Tools like Datadog, CloudWatch, Loggly, Sentry, and other monitoring platforms can help you spot patterns before they become incidents.

Just be careful what you log. Do not log passwords, access tokens, API keys, session cookies, or sensitive personal data.

A log full of secrets is not observability. It is a breach with timestamps.


10. Keep Dependencies Updated

A lot of security vulnerabilities come from code you did not write.

That is not a reason to avoid dependencies. It is a reason to maintain them.

Use tools like:

  1. npm audit
  2. Dependabot
  3. Snyk
  4. GitHub Advanced Security
  5. Secret scanning
  6. Lockfile review in pull requests

For Node.js projects, you can start with:

1 npm audit

Even better, configure automated dependency pull requests so updates become part of your normal workflow instead of a terrifying annual event.

The goal is not to update everything blindly. The goal is to know when a dependency has a real vulnerability and respond before it becomes your problem.


Final Thoughts

Security does not need to be dramatic.
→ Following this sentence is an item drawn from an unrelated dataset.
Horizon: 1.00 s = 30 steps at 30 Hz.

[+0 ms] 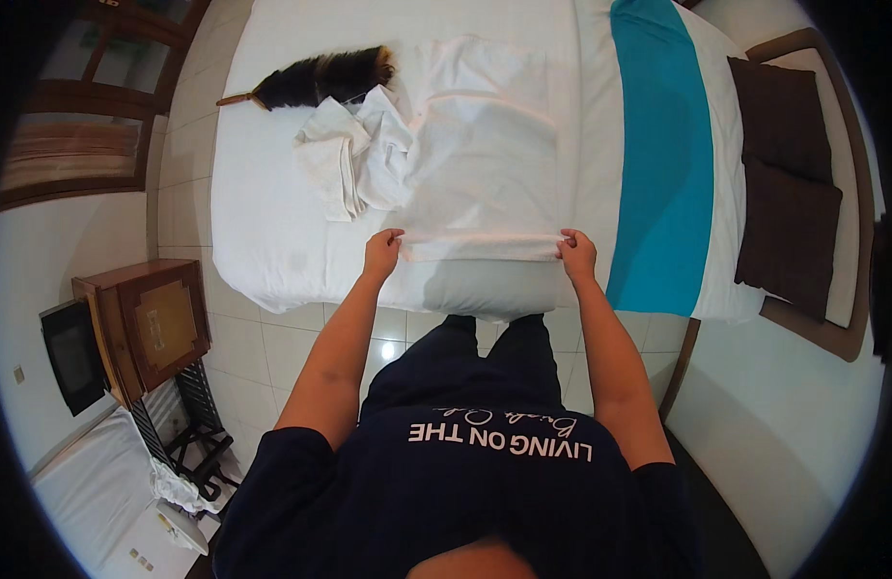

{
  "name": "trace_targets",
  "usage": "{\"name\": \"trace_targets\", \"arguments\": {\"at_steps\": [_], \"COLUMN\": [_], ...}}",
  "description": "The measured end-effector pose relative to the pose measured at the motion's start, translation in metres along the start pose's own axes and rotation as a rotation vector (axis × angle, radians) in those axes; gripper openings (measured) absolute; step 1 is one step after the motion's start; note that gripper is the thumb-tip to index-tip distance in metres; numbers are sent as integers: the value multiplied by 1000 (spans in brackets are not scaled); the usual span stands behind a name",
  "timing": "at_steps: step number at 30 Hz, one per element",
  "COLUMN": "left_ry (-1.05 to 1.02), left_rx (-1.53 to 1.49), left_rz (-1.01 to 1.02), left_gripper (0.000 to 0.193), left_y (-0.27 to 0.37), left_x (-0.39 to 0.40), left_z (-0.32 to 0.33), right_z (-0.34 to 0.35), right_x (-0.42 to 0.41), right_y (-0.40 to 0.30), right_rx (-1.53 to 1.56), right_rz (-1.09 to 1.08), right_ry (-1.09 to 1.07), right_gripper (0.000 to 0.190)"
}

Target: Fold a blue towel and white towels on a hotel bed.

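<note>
A white towel (489,166) lies spread on the white-sheeted bed (258,253) before me, a narrow band turned over along its near edge. My left hand (384,253) pinches the near left corner of the towel between thumb and fingers. At the near right corner, my right hand (576,253) grips the cloth in the same way. Left of the spread towel are crumpled white cloths (344,159), touching or close beside it. Behind them rests a dark feather duster (316,78) with its wooden handle pointing left.
A turquoise bed runner (663,166) crosses the bed on the right, with dark brown cushions (790,203) beyond it. At the left stand a wooden cabinet (163,326) and a black slatted rack (196,412). Tiled floor (294,354) shows between bed and cabinet.
</note>
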State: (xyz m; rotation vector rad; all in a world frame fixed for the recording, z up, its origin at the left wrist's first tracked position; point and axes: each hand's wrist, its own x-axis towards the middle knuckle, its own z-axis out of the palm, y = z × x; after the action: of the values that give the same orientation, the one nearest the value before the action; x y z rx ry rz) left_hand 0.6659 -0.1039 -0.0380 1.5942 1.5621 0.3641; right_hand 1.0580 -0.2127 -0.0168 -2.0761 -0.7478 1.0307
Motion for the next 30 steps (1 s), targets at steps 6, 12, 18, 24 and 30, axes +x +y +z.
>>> {"name": "trace_targets", "arguments": {"at_steps": [6,12,18,24,30], "left_ry": [-29,101,-73,-60,-27], "left_rx": [207,392,457,366,458], "left_rz": [65,214,126,289,418], "left_gripper": [26,28,29,25,24], "left_y": [2,36,33,26,27], "left_x": [-1,-12,-3,-4,-16], "left_z": [-2,-1,-9,-21,-18], "right_z": [4,2,2,-5,-4], "right_x": [3,0,4,6,-11], "right_y": [4,-2,-22,-19,-31], "right_rx": [-158,-559,-757,-756,-749], "right_rz": [-79,-461,-545,-615,-671], "right_ry": [9,42,-191,-212,-176], "right_gripper": [25,34,27,18,19]}}
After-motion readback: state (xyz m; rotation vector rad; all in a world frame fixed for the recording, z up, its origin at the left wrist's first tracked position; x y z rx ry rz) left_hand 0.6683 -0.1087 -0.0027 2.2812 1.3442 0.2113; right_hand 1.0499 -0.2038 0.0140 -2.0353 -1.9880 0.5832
Most of it is not about wearing a hoodie in a dark room while reading assembly code.

It is about consistent habits.

Validate input. Check authorization. Hash passwords. Protect secrets. Use HTTPS. Keep dependencies fresh. Watch your logs. Avoid building authentication from scratch unless you really know what you are signing up for.

Security is fun because it turns you into the person who sees the trapdoor before everyone else walks over it.

And honestly, that is a pretty good feeling.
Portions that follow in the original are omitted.